▶ _Exercise directions_: Pictures should be omitted from your copy. Everything else in the entries below must be restated word for word.

▶ _Entries shown_:

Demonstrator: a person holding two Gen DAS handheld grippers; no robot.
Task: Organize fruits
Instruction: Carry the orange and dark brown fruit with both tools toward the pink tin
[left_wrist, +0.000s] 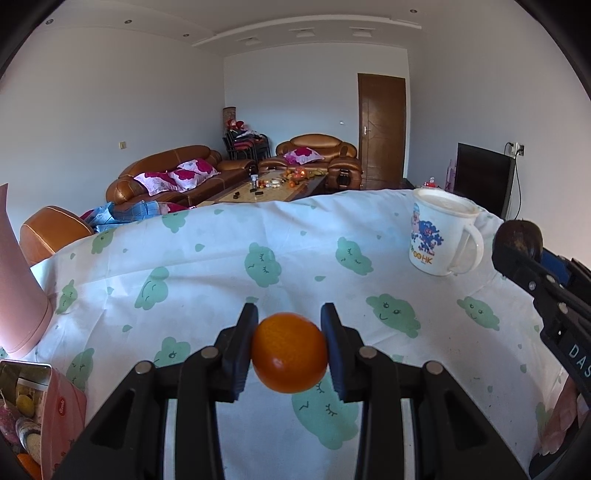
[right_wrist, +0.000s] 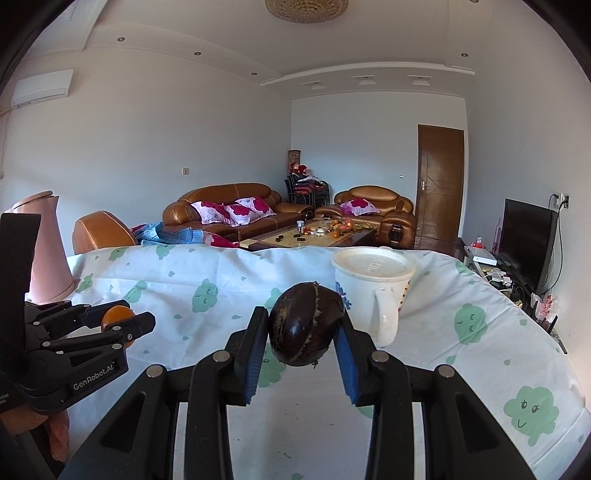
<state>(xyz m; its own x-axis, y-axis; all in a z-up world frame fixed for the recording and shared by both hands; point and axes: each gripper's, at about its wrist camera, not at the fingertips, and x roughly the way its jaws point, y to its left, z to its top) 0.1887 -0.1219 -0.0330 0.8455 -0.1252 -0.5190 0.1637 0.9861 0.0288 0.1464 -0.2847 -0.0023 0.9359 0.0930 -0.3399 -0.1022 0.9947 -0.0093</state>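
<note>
We carry both fruits above the cloud-print tablecloth (left_wrist: 221, 266): our left gripper (left_wrist: 289, 349) clamps a round orange tangerine (left_wrist: 289, 352), our right gripper (right_wrist: 301, 332) a dark brown wrinkled fruit (right_wrist: 304, 323). Neither is placed yet; the pink tin box (left_wrist: 55, 410) at the table's left edge likely awaits.

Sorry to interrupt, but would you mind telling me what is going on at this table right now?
A person is sorting fruit with a handheld tool in each hand. The left tool is clamped on an orange, held above the cloud-print tablecloth. The right tool grips a dark brown fruit near the white mug. A pink tin at the left edge already holds some produce.
</note>
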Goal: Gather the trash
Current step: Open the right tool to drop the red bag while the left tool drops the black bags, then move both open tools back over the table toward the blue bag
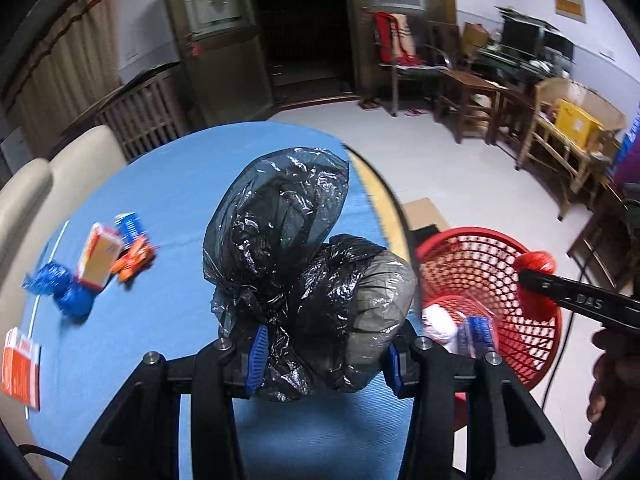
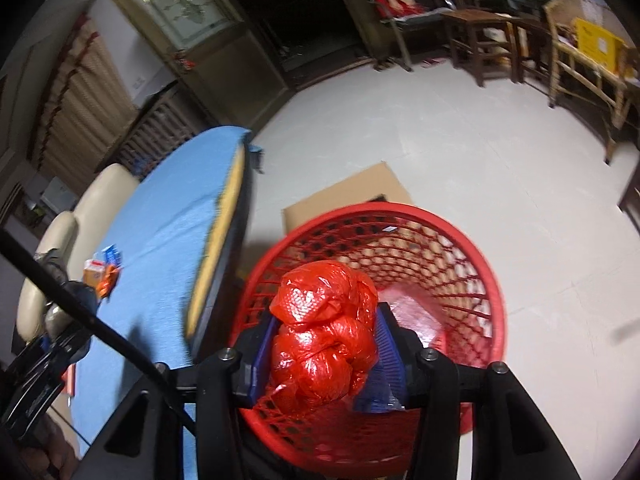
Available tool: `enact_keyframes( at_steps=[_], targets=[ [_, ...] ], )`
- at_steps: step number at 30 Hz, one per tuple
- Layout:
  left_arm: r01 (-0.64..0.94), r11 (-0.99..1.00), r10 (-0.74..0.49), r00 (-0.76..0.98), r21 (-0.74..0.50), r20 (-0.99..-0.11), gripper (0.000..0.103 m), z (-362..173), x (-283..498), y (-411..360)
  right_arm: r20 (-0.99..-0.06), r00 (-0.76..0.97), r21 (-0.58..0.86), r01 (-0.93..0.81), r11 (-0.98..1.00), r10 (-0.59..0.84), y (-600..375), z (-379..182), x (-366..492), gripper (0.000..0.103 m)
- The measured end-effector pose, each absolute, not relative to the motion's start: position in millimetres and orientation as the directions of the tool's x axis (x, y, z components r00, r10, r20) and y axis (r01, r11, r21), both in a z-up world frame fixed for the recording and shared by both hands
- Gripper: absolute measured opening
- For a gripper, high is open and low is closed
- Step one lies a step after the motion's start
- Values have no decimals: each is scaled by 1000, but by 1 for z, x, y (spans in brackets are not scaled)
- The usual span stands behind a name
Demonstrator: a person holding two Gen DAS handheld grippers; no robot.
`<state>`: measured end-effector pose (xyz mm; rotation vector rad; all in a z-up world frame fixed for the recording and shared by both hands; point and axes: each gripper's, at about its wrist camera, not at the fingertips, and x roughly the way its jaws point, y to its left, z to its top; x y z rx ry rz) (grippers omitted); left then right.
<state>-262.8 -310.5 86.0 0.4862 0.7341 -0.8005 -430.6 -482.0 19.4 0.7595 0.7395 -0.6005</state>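
My left gripper [image 1: 326, 350] is shut on a crumpled black plastic bag [image 1: 288, 248] and holds it above the blue table [image 1: 168, 184] near its right edge. My right gripper [image 2: 326, 354] is shut on a balled-up red plastic bag [image 2: 326, 336] and holds it over the red mesh basket [image 2: 480, 280]. The basket [image 1: 492, 264] stands on the floor right of the table, with white and blue trash inside. The right gripper and its red bag [image 1: 534, 264] also show in the left wrist view.
On the table's left lie an orange-white carton [image 1: 98, 258], a blue box [image 1: 130, 226], an orange wrapper [image 1: 134, 262], a blue wrapper [image 1: 60, 288] and an orange packet [image 1: 20, 368]. A cardboard sheet [image 2: 348, 196] lies behind the basket. Chairs [image 1: 560, 136] line the far wall.
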Motion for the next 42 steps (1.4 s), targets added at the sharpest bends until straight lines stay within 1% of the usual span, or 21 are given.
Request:
enact_keyframes(
  at_steps=[1, 2, 3, 6, 14, 21, 23, 25, 28, 31, 36, 42],
  targets=[
    [791, 602, -471, 467, 114, -748, 49, 86, -264, -315, -776, 596, 393, 715, 579, -209, -485, 17, -432, 69],
    [804, 584, -479, 452, 111, -753, 49, 85, -268, -320, -778, 594, 399, 719, 569, -205, -489, 15, -434, 80],
    [814, 571, -485, 442, 110, -754, 49, 85, -271, -324, -776, 594, 402, 723, 562, -210, -492, 15, -437, 82],
    [842, 528, -502, 412, 108, -760, 49, 84, -285, -339, -770, 594, 397, 732, 554, -233, -498, 20, -441, 82],
    [903, 421, -526, 318, 83, -789, 49, 77, -313, -374, -729, 618, 436, 750, 496, -294, -515, 37, -464, 82],
    [924, 383, -528, 237, 21, -815, 54, 68, -319, -400, -697, 633, 464, 757, 461, -338, -522, 56, -482, 82],
    [923, 385, -515, 221, 7, -828, 59, 63, -317, -406, -691, 635, 466, 756, 460, -344, -523, 60, -485, 82],
    [919, 393, -492, 213, 2, -844, 72, 59, -314, -407, -686, 638, 468, 755, 460, -350, -522, 64, -487, 82],
    [915, 402, -482, 197, -16, -854, 78, 57, -309, -406, -680, 641, 468, 753, 462, -356, -521, 68, -489, 82],
    [910, 412, -491, 183, -42, -851, 80, 60, -304, -399, -677, 643, 466, 751, 468, -358, -519, 72, -487, 82],
    [894, 442, -506, 186, -68, -842, 80, 66, -292, -385, -674, 652, 463, 739, 490, -347, -513, 76, -478, 82],
    [838, 538, -496, 228, -90, -838, 80, 66, -267, -349, -681, 666, 459, 713, 530, -305, -501, 72, -454, 82]
  ],
)
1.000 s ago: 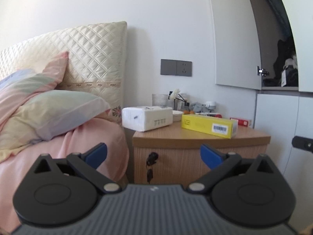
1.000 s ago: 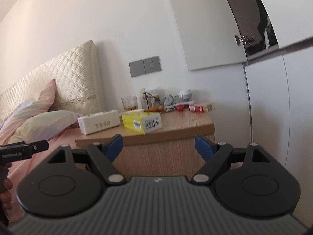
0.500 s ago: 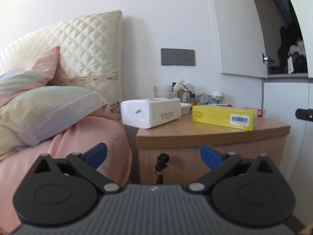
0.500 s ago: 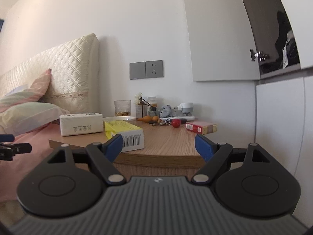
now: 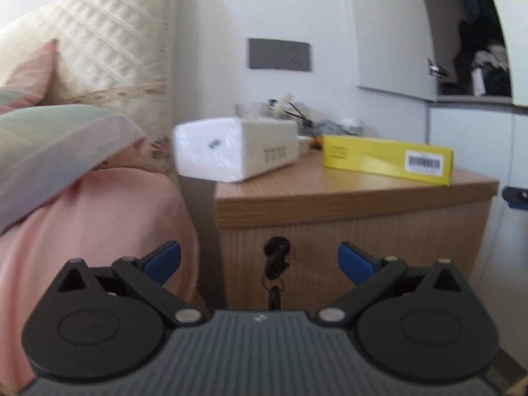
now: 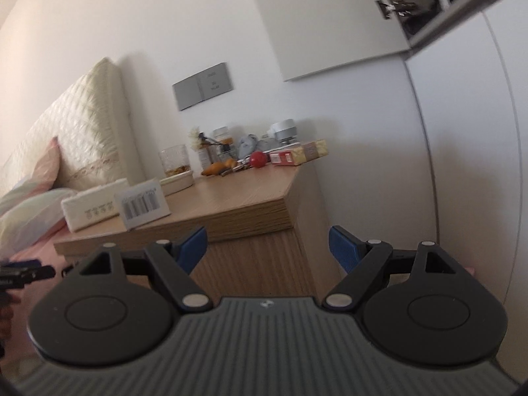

▶ _Finished exercise_:
Demonstrator: a person holding two Gen DAS handheld grippers; no robot.
Task: Organize fruits
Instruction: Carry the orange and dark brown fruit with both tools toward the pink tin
[left_wrist, +0.000s] 
[right_wrist, +0.000s] 
<state>(xyz m; its own x-axis, y-axis; all in a z-up world frame fixed for the recording and shared by both hands; point and axes: each gripper's, at about its wrist camera, not at the fingertips, and x roughly the way its jaws point, y to its left, z to its top) 0.1887 -0.1219 -0.0330 0.8455 -0.1252 -0.5190 0.1637 0.9861 0.0288 0.1464 -0.2847 -0.0023 0.9359 0.0930 -0.3399 -0.1022 0.9947 -0.0093</state>
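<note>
We carry both fruits above the cloud-print tablecloth (left_wrist: 221, 266): our left gripper (left_wrist: 289, 349) clamps a round orange tangerine (left_wrist: 289, 352), our right gripper (right_wrist: 301, 332) a dark brown wrinkled fruit (right_wrist: 304, 323). Neither is placed yet; the pink tin box (left_wrist: 55, 410) at the table's left edge likely awaits.

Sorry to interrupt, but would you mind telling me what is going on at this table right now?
A person is sorting fruit with a handheld tool in each hand. The left tool is clamped on an orange, held above the cloud-print tablecloth. The right tool grips a dark brown fruit near the white mug. A pink tin at the left edge already holds some produce.
</note>
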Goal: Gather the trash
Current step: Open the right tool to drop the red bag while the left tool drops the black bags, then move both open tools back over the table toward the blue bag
Available tool: `enact_keyframes( at_steps=[_], targets=[ [_, ...] ], )`
- at_steps: step number at 30 Hz, one per tuple
- Layout:
  left_arm: r01 (-0.64..0.94), r11 (-0.99..1.00), r10 (-0.74..0.49), r00 (-0.76..0.98), r21 (-0.74..0.50), r20 (-0.99..-0.11), gripper (0.000..0.103 m), z (-362..173), x (-283..498), y (-411..360)
  right_arm: r20 (-0.99..-0.06), r00 (-0.76..0.97), r21 (-0.58..0.86), r01 (-0.93..0.81), r11 (-0.98..1.00), r10 (-0.59..0.84), y (-600..375), z (-379..182), x (-366..492), gripper (0.000..0.103 m)
- The measured end-effector pose, each absolute, not relative to the motion's start: position in millimetres and orientation as the directions of the tool's x axis (x, y, z components r00, r10, r20) and y axis (r01, r11, r21), both in a z-up world frame fixed for the recording and shared by both hands
- Gripper: absolute measured opening
- For a gripper, high is open and low is closed
- Step one lies a step after the motion's start
- Values have no decimals: each is scaled by 1000, but by 1 for z, x, y (spans in brackets are not scaled)
- The usual span stands behind a name
Demonstrator: a person holding two Gen DAS handheld grippers; no robot.
`<state>`: measured end-effector pose (xyz mm; rotation vector rad; all in a z-up world frame fixed for the recording and shared by both hands; point and axes: each gripper's, at about its wrist camera, not at the fingertips, and x roughly the way its jaws point, y to its left, z to its top; x y z rx ry rz) (grippers omitted); left then right.
<state>-262.8 -310.5 86.0 0.4862 0.7341 -0.8005 -430.6 -482.0 19.4 0.7595 0.7395 -0.6005</state>
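My left gripper [image 1: 326, 350] is shut on a crumpled black plastic bag [image 1: 288, 248] and holds it above the blue table [image 1: 168, 184] near its right edge. My right gripper [image 2: 326, 354] is shut on a balled-up red plastic bag [image 2: 326, 336] and holds it over the red mesh basket [image 2: 480, 280]. The basket [image 1: 492, 264] stands on the floor right of the table, with white and blue trash inside. The right gripper and its red bag [image 1: 534, 264] also show in the left wrist view.
On the table's left lie an orange-white carton [image 1: 98, 258], a blue box [image 1: 130, 226], an orange wrapper [image 1: 134, 262], a blue wrapper [image 1: 60, 288] and an orange packet [image 1: 20, 368]. A cardboard sheet [image 2: 348, 196] lies behind the basket. Chairs [image 1: 560, 136] line the far wall.
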Motion for the next 42 steps (1.4 s), targets added at the sharpest bends until straight lines stay within 1% of the usual span, or 21 are given.
Request:
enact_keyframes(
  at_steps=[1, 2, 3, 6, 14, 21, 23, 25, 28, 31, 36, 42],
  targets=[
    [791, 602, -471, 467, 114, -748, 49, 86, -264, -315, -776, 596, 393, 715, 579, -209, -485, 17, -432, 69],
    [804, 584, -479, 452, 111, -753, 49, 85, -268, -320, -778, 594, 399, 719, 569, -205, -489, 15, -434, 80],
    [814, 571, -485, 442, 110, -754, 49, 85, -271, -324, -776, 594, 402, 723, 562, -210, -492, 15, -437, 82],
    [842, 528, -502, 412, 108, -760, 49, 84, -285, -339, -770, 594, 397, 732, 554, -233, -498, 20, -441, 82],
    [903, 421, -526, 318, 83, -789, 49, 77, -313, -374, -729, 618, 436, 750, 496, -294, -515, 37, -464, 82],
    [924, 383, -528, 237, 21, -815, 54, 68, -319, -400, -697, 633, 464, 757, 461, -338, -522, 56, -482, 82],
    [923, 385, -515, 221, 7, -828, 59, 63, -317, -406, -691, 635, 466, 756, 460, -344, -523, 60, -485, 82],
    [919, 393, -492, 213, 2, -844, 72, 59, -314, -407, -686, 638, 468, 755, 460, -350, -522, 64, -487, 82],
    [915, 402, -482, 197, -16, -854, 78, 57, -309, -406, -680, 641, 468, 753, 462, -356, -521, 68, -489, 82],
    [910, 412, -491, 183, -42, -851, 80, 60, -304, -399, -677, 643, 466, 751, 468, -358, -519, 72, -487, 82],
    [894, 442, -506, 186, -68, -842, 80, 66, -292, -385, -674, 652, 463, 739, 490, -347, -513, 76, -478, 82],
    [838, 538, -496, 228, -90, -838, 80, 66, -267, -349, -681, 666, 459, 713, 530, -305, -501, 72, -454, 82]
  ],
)
1.000 s ago: 
1.000 s ago: 
0.500 s ago: 
0.500 s ago: 
now: 
now: 

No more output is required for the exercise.